Sunday, February 17, 2008

Random thoughts on a weekend...

Too many random thoughts? I don't know!

The cellular industry in India is booming. Typically, when I travel in a bus or a train, upon casual observation, I notice everyone has a cell phone. It created a paradigm shift, so much so that watching someone listen to music on his/her phone or fiddling with an SMS message is normal now (a few years back, it would have enlisted curious onlookers). But sadly, user control of cell services is still primitive. When compared to the US, or probably other countries, what the individual user can control in aspects of service are still not available here. I think it is time for cellular service companies in India to take this to the next level. Some examples of what can be done:

1) Revamp websites and offer complete service control to users. This includes changing plans, adding add-ons to existing plans, bill payment (yeah, they have covered this one aspect!). Current websites of most service providers is very primitive and poorly designed

2) Voice Mail - there is literally no concept of this here and would be a great value add. The way I see it, the company in India that is going to first come up with this option to the users is either going to make a killing or is going to cause others to do the same (think Google's 1GB email inbox - it caused Yahoo and Microsoft to introduce the same - in a fashion insisting they were thinking about it all along!) A couple of service providers offer voice mailboxes, but the service plan is a joke. You will need to pay them every time you check your mail box! Only corporates can afford this. Consider T Mobile in the US as an example. Their voice mailbox limit is 500 hours (no kidding) and you can completely customize it's usage.

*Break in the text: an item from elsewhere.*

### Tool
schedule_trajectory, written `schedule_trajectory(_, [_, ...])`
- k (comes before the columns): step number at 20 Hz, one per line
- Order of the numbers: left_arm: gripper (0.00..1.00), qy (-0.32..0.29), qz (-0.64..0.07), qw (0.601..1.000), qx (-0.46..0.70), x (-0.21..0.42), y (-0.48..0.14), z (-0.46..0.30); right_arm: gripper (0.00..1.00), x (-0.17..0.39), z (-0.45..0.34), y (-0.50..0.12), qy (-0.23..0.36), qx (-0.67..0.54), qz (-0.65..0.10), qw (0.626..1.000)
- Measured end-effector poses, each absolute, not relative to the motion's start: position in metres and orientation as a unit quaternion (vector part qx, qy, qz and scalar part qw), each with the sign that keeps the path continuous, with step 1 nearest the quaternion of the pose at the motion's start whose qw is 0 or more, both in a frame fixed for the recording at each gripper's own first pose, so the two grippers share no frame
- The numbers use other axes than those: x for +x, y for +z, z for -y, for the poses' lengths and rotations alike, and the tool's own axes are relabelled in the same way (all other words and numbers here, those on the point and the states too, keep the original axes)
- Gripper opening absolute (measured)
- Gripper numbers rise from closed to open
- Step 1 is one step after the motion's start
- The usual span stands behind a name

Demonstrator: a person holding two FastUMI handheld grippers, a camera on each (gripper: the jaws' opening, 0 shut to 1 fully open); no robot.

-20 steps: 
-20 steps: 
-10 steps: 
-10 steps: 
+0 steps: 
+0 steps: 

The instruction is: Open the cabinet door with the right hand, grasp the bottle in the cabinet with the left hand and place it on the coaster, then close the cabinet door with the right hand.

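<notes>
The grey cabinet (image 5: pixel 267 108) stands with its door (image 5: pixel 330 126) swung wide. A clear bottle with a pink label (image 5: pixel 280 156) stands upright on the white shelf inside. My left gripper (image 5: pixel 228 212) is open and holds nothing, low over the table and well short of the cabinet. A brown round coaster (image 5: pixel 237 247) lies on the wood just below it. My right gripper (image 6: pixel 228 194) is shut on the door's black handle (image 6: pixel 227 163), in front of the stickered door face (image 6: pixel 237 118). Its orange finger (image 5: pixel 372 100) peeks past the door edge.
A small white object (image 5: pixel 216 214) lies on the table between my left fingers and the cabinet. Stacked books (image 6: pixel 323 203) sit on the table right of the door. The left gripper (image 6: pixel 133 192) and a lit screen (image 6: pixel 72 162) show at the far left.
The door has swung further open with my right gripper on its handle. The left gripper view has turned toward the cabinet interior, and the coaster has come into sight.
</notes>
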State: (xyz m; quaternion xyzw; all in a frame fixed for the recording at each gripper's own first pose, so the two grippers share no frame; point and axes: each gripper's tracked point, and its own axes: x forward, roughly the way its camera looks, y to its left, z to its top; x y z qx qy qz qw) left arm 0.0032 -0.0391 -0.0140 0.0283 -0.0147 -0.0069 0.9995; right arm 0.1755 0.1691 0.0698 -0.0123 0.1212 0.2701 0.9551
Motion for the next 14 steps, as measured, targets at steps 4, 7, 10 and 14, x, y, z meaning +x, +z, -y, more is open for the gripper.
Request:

3) Relating to (2), phone manufacturers in India can come up with a voice messaging system built into the phone (again the first company will make a killing)!

4) Group messaging

5) I think this is a TRAI action item. Allow people to change providers without changing their number

6) Powerful email to SMS (and vice-versa) capabilities

I am currently reading a book by MSFT Press. Surprisingly, this is a non-technical book. The only thread that links the concepts of this book to MSFT is the usage of Outlook. "Take back your Life" is a good surprise and is definitely a worthy read.